Jeb is a copy of his father with soft fleece and striking markings.

Wednesday, March 5, 2008

Lilly - Rich

Whispering Pines Lilly (S18755) is one of the few linkages to our 2001 starter flock, along with Myrtle, Buttercup, and Queen Anne's Lace. This year we bred Lilly to Sheltering Pines Cihat (S17465)

We have shown Lilly at our 4H fair a few times because she is very quiet and gentle.
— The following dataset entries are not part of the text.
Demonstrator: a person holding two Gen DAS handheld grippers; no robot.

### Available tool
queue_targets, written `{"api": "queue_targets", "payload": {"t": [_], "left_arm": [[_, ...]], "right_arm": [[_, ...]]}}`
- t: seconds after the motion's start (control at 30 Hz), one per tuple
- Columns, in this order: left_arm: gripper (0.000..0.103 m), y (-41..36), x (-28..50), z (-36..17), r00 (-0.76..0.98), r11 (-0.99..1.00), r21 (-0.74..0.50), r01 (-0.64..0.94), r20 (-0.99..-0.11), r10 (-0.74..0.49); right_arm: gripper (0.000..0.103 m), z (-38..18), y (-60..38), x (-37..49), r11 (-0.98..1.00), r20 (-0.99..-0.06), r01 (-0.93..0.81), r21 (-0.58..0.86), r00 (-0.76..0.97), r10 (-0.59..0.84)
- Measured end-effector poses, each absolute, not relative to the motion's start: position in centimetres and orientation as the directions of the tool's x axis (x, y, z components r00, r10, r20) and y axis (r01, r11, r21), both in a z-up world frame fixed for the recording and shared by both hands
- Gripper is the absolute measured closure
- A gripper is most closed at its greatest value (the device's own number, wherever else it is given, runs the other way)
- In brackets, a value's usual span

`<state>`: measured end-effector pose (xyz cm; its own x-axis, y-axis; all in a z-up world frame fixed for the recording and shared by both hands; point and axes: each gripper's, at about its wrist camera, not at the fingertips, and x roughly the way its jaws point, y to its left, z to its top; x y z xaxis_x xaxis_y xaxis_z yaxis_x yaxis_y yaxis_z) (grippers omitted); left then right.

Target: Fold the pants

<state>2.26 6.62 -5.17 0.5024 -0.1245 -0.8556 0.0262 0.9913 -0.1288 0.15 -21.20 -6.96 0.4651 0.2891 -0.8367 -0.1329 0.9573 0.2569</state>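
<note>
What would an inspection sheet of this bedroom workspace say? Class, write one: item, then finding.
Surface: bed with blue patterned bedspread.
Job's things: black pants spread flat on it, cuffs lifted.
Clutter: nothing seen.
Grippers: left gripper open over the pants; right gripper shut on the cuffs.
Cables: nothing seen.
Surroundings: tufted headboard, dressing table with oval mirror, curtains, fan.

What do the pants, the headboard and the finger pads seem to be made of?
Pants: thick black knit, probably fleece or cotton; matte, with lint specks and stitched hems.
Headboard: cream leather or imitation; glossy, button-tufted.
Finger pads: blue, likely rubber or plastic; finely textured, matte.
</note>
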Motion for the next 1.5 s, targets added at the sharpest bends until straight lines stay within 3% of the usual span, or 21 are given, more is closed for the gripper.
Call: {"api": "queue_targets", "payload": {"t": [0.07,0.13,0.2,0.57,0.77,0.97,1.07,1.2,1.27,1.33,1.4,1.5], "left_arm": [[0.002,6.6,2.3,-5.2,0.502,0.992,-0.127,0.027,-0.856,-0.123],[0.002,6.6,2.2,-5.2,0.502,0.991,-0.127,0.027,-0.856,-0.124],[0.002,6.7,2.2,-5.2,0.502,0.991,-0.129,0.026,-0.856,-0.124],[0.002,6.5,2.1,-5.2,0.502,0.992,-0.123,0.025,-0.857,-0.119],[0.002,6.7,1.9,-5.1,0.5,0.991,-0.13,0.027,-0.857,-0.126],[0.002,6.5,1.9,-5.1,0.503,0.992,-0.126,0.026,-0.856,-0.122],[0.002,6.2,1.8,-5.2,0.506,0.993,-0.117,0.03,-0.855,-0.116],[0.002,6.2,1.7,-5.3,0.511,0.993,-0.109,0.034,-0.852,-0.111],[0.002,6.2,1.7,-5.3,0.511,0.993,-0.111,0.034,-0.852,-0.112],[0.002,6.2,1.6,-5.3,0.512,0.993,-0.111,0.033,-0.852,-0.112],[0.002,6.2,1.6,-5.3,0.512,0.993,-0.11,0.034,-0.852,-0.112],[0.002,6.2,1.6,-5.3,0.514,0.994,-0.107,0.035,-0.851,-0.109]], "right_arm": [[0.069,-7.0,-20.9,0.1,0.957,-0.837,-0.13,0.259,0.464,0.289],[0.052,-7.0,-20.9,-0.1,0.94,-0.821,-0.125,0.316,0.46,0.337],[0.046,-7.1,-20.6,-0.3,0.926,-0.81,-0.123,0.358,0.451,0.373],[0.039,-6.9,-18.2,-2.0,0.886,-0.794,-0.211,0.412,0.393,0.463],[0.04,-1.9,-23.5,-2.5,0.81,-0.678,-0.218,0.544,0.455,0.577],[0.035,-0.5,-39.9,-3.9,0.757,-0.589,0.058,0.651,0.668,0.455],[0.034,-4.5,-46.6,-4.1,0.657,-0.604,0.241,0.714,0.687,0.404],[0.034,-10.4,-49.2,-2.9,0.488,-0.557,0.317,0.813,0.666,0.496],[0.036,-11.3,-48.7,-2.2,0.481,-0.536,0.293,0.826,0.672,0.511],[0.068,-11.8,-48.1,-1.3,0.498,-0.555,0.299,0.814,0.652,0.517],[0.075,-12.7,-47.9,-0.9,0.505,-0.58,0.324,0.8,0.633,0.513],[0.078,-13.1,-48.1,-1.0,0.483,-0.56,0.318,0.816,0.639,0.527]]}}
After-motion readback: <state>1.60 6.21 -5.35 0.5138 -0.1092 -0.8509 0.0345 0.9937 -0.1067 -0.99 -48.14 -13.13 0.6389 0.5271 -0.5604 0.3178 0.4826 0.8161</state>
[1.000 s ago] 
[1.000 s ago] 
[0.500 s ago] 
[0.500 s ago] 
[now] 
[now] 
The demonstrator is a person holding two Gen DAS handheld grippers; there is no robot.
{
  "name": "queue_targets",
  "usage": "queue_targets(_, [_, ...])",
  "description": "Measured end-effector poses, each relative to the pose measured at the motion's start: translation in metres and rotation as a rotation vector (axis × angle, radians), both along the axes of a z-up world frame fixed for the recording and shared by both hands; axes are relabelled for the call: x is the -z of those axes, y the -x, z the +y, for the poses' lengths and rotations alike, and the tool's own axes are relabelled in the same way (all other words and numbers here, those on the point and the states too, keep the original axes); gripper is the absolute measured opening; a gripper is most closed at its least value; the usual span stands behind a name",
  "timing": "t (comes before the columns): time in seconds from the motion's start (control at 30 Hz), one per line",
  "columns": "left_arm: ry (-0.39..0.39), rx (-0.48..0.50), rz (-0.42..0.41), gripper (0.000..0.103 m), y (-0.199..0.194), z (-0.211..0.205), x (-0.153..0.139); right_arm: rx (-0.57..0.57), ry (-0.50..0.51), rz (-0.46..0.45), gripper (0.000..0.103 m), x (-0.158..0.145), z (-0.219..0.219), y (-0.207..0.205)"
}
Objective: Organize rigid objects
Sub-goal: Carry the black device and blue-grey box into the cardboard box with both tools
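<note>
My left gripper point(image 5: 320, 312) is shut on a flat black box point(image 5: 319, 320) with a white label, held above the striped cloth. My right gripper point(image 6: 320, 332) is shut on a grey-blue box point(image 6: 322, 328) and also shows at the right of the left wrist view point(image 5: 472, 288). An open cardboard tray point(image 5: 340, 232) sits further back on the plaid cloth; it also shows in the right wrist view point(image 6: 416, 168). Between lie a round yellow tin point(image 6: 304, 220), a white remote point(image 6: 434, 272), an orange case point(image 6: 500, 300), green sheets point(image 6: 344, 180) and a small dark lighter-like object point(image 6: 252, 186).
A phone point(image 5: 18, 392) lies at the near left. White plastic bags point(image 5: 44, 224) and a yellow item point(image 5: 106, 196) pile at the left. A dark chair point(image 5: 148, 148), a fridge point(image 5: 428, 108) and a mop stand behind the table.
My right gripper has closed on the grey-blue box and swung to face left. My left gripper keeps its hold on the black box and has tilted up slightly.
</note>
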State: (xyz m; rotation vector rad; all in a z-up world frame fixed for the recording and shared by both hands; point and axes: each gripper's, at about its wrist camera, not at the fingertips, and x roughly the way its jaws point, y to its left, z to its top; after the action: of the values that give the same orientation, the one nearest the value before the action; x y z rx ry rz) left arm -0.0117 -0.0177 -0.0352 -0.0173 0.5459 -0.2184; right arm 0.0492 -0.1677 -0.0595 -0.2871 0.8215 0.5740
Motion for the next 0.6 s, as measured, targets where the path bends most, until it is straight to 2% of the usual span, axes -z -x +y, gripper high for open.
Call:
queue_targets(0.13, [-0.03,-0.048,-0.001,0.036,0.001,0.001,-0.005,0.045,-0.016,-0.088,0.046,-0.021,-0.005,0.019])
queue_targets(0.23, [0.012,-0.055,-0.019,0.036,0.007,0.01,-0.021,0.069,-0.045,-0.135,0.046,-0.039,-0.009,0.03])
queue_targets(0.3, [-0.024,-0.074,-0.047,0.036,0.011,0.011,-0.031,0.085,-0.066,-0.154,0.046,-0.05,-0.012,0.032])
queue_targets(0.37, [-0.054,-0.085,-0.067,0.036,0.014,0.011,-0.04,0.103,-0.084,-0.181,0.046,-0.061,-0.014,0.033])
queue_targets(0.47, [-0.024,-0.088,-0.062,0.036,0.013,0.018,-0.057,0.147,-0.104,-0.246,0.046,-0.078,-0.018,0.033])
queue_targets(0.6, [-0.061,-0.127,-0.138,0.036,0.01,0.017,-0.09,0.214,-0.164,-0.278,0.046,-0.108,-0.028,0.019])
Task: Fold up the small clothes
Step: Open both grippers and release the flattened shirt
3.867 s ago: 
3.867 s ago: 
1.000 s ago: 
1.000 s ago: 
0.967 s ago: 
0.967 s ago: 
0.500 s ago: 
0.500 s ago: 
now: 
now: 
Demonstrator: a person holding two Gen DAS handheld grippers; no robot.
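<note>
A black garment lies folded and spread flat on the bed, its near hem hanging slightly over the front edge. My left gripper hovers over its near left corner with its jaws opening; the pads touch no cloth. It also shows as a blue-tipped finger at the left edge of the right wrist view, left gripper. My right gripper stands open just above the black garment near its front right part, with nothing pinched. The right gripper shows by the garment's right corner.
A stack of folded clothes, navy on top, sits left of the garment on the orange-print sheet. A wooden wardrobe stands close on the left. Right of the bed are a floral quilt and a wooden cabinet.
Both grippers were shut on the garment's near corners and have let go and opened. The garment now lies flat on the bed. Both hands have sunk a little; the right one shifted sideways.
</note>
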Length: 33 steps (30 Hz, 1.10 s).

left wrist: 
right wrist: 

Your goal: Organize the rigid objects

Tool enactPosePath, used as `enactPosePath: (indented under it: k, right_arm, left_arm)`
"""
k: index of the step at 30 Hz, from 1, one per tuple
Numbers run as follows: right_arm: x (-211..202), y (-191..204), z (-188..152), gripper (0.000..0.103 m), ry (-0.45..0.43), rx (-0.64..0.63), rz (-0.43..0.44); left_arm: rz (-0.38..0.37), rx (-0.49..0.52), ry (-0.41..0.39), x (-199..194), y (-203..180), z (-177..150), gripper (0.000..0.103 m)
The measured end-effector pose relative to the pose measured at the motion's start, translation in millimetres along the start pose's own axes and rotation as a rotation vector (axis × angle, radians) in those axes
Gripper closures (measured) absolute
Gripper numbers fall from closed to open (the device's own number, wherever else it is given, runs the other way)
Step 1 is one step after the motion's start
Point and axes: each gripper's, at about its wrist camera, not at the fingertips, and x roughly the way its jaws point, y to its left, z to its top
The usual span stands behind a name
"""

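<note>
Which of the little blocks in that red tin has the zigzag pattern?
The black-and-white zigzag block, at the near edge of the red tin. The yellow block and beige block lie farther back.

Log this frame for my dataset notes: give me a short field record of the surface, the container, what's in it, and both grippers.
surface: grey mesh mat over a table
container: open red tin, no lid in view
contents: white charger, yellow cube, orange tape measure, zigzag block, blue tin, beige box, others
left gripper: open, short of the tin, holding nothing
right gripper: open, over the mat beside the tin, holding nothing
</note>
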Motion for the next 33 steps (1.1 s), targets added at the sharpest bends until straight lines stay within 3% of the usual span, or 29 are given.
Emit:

When she was born, she had a 3" diameter brown spot on her neck that still shows
when she is sheared. I never could understand that whole thing. Her
mother wasn't spotted, nor was her father, and one wouldn't expect a
spotted sheep to be all white except for one small brown spot like that,
but it has stayed with her and goes right down to the skin. She's had
two lambs now, both solid white, and both out of spotted rams. Of
course, that's not all that surprising because she is white which would
explain the two white lambs. I think the real test will be when she
finally has a colored lamb. I expect that to be this year. If that lamb
is solid, I'll have no choice but to conclude that she isn't spotted. My
feeling is that she isn't, but that spot is a bit of an enigma. After
all, spots are white.

Lily is also an exceptional mother, which is something we didn't realize until we installed a camera in the barn last spring and discovered how she cuddled with her lamb. None of the other
ewes did that. She's only three years old, which is another nice thing.

Monday, March 3, 2008

Buffalo Zoo - Jen

We took a trip to our Buffalo Zoo, and were happy to discover that the tiger cubs that were born in October were out for viewing. V. playful and adorable, naturally. We took so many pictures and videos, our batteries ran out.

Going to the zoo is sort of bittersweet, isn't it? We love to see the animals, but wish they could be out in the wild where they belong. There was some consolation watching the zoo employees taking care of the animals, its obvious they are devoted to the animals and they are getting loving care, and the animals love their caretakers. Take for example the elephant enjoying her bath.